Re: Protomol 10000 - shocking!

Posted: Wed Dec 30, 2009 5:45 am
by bruce
Pette Broad wrote:Can't explain the very fast WU, could do with a few of those myself. :) However, if you look closely at the last log you will see

[20:19:57] Completed 7900 out of 200000 steps (3)
[20:20:15] Completed 8000 out of 200000 steps (4)
[20:25:15] Completed 10000 out of 200000 steps (5)

Frpm 7900 to 8000 isn't a step, that would be from 6000 to 8000...

Pete
This also happens with most other FAHcores. If there's a checkpoint it taken at some point other than precisely at a integer number of percent and then the client is shut down, when you later restart the first interval has already been partially processed so it will be shorter than normal.

Re: Protomol 10000 - shocking!

Posted: Wed Dec 30, 2009 1:34 pm
by endrik
Right, but this is not the main question. Bruce, could you in any way explain the first log please?

Re: Protomol 10000 - shocking!

Posted: Wed Dec 30, 2009 2:47 pm
by Rattledagger
endrik wrote:Right, but this is not the main question.
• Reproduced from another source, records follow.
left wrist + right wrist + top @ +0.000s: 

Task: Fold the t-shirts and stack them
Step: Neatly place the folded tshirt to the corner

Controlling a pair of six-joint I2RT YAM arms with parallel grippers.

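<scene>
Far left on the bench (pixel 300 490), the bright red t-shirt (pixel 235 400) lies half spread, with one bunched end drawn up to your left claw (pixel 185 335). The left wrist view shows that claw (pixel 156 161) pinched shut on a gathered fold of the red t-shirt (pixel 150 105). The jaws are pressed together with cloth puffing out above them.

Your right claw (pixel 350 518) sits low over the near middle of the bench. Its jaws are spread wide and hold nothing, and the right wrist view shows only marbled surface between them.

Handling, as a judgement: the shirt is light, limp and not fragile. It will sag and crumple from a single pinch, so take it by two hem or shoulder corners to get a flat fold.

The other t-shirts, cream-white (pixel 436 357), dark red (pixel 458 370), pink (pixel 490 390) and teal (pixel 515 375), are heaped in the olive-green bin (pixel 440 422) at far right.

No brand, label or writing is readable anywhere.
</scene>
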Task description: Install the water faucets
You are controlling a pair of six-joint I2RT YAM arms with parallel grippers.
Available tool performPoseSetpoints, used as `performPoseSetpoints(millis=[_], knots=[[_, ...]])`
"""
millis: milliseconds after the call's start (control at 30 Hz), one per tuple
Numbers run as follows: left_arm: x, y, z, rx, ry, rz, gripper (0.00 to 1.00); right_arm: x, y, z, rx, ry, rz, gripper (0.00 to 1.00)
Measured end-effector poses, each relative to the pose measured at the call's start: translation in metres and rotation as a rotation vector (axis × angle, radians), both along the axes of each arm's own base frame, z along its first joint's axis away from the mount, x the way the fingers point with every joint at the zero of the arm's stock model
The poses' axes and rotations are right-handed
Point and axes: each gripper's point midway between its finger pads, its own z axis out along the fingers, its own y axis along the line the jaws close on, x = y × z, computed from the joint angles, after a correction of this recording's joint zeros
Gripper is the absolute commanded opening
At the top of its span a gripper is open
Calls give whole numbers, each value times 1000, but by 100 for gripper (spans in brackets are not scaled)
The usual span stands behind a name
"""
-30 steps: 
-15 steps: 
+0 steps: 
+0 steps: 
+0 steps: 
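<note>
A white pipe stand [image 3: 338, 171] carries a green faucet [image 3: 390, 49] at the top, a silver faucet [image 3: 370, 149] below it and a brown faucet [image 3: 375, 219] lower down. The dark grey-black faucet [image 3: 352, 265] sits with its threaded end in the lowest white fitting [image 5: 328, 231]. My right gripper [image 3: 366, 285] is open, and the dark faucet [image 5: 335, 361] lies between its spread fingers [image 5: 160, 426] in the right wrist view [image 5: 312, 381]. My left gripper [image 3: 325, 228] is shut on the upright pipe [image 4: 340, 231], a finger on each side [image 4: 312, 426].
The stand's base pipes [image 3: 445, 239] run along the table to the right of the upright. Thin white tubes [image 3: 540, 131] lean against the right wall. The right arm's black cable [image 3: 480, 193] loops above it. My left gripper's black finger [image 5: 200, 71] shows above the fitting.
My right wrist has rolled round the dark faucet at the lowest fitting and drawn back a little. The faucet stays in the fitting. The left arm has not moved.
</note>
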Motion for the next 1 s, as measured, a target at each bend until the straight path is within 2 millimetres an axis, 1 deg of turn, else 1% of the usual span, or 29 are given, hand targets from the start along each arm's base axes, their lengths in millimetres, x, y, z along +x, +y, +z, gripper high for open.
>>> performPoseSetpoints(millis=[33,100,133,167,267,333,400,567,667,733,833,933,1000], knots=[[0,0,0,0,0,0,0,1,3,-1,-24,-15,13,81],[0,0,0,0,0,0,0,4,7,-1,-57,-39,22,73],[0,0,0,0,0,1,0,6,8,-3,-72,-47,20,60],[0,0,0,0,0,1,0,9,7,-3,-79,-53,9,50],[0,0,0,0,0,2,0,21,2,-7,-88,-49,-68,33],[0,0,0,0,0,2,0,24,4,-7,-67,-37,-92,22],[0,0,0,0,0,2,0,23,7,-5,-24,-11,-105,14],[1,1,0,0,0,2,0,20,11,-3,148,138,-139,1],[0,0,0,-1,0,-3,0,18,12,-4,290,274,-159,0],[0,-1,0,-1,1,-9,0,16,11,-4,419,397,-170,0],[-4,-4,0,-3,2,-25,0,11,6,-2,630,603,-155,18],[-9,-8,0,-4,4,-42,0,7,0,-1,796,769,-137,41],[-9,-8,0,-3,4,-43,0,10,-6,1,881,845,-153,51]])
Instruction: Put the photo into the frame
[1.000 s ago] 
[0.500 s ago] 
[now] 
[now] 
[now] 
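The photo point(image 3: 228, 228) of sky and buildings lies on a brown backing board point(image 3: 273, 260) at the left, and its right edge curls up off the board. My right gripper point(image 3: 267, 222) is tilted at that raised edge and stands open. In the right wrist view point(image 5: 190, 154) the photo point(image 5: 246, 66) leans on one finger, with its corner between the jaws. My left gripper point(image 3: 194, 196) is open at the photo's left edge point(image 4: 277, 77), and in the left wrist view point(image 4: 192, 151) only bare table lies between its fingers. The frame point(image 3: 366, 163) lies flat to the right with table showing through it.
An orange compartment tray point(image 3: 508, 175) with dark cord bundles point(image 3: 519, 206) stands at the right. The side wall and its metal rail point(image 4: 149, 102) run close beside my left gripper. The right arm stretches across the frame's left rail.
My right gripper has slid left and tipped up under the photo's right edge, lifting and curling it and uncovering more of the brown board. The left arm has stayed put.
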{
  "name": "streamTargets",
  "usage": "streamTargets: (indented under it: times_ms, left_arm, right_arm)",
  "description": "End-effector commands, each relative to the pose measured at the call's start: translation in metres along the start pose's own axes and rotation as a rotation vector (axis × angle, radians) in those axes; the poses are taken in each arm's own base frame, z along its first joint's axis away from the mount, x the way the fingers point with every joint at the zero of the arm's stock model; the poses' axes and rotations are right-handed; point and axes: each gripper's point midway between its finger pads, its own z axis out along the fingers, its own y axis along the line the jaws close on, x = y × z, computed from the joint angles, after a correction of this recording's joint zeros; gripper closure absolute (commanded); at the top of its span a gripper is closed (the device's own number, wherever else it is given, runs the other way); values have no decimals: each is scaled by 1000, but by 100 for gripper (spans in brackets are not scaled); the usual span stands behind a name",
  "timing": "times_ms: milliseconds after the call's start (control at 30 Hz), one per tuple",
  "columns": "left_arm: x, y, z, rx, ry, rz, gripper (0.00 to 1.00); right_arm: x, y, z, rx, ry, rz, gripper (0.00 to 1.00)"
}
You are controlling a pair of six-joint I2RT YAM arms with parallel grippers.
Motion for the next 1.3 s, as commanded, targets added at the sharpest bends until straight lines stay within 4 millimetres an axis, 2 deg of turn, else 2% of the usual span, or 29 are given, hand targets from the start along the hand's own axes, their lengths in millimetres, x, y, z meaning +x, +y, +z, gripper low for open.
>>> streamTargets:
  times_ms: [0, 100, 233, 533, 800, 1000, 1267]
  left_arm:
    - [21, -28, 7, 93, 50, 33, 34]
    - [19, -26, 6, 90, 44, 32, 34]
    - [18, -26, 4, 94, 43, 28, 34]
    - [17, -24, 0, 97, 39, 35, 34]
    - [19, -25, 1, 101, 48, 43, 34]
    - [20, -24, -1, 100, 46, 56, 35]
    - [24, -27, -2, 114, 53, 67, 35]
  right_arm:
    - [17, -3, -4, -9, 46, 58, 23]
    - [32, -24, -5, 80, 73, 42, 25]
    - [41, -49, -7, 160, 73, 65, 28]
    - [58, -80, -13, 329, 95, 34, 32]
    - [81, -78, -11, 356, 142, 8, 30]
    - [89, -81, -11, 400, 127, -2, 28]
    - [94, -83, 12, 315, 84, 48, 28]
Bruce, could you in any way explain the first log please?
Well, I'm not Bruce, but let's see if can't find a more or less "good" explanation...

Hmm, how to explain it... :idea:

Well, not anything to do with FAH, but you probably has heard about the LHC, the big, circular particle-accelerator.
Let's say you're running a simulator of the LHC, and wants to track 1000 particles through 1 million circulations. But, due to your start-conditions, after 50000 circulations or something, 999 of the particles crashes into the wall, and you're only got a single particle left. Simulating a single particle obviously needs less cpu-power than to track 1000 particles simultaneously, and this leads to much faster to complete the remaining circulations than the initial 50k circulations. So, you'll have a slow start, when suddenly a large speed-up.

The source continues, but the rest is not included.